[The data]
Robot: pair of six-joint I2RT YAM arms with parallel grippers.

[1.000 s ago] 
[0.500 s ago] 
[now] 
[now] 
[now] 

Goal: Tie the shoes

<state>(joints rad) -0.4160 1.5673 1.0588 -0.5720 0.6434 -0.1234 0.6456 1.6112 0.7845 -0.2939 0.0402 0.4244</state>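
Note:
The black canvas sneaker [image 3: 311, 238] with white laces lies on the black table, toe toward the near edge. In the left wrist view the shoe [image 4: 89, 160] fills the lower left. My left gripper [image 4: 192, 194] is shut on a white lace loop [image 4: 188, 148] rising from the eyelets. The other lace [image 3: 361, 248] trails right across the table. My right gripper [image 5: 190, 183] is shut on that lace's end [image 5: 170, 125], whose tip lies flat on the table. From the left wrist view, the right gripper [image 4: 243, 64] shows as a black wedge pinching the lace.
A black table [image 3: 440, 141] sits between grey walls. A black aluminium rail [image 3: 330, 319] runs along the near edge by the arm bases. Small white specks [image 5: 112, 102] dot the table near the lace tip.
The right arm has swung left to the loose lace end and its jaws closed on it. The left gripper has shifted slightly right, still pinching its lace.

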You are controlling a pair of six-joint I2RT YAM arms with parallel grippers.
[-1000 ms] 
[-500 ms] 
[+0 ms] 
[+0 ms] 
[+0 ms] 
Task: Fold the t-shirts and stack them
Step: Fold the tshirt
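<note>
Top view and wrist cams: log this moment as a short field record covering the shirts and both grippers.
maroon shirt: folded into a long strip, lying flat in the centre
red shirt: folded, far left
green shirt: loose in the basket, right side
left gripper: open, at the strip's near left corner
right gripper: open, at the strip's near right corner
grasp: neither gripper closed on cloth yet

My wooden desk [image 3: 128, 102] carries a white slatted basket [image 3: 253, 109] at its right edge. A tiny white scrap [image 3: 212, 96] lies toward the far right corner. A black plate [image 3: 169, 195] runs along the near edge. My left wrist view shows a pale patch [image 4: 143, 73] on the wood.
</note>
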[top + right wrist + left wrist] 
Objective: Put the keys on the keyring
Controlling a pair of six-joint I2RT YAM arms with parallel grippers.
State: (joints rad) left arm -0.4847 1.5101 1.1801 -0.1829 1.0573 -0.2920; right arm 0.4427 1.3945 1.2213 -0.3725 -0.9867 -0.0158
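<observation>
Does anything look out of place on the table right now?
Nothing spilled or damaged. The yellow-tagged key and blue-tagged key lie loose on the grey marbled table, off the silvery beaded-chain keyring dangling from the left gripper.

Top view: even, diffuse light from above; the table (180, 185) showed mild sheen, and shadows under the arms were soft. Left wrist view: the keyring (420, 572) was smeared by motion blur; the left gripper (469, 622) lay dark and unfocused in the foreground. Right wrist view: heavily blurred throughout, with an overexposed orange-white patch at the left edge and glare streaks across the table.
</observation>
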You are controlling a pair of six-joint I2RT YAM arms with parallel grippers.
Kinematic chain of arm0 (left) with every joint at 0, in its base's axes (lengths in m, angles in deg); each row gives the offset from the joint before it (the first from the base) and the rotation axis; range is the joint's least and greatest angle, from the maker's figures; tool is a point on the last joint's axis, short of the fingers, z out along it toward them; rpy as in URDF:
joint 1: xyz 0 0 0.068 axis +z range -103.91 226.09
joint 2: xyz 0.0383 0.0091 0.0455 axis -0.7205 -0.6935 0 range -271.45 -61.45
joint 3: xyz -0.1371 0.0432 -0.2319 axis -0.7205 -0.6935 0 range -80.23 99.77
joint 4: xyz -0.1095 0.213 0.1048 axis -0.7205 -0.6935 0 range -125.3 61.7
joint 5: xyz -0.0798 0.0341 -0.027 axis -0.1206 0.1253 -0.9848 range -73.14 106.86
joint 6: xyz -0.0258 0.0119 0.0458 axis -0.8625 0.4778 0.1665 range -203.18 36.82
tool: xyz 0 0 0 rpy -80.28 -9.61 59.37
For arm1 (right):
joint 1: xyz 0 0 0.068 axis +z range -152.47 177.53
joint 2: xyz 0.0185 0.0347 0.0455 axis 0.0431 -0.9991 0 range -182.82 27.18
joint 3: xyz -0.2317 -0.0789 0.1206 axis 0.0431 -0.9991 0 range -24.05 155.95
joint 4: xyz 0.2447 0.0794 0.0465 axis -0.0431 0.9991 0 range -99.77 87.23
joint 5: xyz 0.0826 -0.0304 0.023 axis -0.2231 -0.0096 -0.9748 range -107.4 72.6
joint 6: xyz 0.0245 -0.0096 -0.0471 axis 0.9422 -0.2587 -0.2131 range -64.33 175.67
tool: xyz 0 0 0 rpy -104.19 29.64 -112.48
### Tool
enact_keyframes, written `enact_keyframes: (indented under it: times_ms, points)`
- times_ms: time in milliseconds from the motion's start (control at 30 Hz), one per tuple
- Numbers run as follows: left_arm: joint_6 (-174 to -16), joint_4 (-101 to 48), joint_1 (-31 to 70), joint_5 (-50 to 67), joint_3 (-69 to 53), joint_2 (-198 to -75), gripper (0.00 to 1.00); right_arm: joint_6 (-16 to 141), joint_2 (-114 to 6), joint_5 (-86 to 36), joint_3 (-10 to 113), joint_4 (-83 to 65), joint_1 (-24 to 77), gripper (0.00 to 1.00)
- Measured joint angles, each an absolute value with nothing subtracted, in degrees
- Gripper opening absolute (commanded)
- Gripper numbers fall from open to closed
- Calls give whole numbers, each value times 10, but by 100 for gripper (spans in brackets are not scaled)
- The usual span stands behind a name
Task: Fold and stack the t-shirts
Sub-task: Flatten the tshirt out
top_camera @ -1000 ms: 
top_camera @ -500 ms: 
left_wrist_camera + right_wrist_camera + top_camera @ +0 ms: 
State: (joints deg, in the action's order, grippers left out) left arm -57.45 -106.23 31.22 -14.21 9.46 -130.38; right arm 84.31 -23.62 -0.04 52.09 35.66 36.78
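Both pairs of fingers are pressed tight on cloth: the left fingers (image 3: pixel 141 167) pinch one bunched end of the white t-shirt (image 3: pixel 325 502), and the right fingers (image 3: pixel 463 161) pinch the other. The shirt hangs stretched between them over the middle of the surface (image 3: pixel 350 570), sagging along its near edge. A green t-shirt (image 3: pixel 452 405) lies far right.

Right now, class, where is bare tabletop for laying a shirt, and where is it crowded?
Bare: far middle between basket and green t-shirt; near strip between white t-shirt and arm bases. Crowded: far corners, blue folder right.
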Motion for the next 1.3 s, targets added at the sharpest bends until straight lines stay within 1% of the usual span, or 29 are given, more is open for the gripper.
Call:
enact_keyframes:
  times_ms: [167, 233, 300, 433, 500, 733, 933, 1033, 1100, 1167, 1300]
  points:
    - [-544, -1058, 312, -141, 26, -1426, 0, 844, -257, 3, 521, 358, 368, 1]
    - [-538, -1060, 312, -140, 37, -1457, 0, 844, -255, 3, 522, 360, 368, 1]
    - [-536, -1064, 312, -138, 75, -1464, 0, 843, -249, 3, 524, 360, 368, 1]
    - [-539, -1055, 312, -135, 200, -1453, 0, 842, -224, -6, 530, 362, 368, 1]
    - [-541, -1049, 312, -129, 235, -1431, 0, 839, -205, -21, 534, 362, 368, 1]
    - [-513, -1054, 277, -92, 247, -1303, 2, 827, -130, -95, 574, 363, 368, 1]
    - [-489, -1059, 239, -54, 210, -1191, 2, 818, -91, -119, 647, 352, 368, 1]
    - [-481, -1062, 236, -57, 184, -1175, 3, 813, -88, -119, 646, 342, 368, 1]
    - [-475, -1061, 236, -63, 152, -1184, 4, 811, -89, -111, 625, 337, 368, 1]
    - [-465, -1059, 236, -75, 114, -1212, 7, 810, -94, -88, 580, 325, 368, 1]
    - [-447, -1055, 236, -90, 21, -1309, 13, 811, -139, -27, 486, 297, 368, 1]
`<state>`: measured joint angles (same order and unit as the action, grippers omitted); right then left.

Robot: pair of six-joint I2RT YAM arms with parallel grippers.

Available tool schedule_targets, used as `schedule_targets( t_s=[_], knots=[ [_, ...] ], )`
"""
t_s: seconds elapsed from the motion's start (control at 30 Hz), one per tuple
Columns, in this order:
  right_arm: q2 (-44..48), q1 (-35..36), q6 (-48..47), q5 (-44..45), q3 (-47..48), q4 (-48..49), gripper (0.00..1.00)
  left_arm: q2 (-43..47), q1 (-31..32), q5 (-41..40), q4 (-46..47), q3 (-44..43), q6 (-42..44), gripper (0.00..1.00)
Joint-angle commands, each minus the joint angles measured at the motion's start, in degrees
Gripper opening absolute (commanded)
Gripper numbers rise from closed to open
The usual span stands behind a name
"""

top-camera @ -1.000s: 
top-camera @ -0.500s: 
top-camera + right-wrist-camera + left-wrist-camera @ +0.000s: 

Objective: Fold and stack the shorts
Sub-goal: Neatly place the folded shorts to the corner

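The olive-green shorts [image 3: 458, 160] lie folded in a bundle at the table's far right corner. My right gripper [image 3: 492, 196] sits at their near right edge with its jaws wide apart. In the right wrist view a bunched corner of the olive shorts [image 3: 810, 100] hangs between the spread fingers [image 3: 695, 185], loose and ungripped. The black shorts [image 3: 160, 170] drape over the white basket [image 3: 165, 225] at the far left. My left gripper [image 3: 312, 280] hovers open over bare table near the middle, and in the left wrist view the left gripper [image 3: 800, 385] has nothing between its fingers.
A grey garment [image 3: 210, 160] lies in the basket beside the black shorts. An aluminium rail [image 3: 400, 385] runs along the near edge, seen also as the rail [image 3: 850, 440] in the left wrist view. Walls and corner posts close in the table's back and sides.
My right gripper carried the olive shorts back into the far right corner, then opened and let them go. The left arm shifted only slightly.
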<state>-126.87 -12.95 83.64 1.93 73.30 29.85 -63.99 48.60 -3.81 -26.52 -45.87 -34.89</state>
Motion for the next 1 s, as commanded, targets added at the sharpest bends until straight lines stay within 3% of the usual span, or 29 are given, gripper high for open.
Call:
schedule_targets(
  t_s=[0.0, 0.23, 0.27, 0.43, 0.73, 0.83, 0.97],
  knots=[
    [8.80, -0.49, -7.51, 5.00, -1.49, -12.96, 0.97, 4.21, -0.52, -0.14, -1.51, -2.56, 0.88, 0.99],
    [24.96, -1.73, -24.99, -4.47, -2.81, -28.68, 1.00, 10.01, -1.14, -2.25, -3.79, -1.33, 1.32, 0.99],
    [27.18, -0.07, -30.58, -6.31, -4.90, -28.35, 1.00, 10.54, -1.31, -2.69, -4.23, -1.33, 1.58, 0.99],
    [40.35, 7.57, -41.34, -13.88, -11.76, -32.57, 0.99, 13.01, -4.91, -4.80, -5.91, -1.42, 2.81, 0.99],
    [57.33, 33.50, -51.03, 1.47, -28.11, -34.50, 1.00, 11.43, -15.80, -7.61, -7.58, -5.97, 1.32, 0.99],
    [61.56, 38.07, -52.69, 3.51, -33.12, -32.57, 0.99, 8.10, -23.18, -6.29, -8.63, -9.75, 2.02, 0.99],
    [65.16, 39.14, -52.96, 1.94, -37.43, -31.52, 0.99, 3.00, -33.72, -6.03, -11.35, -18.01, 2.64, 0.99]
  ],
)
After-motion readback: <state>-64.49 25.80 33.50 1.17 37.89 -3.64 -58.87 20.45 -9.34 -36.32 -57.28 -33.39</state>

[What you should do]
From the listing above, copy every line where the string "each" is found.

[Exercise response]
Kinematic chain of arm0 (left) with every joint at 0, in its base's axes (lengths in m, angles in deg); each row gives the offset from the joint before it (the first from the base) and the rotation axis; range is the joint's least and greatest angle, from the maker's figures; tool is a point on the last joint's axis, short of the fingers, z out along it toward them; rpy as in URDF:
- Measured joint angles, each an absolute value with nothing subtracted, in degrees
- Calls give whole numbers, each value times 10, but by 100 for gripper (spans in brackets are not scaled)
Joint-angle commands, each minus the joint angles measured at the motion's start, in degrees

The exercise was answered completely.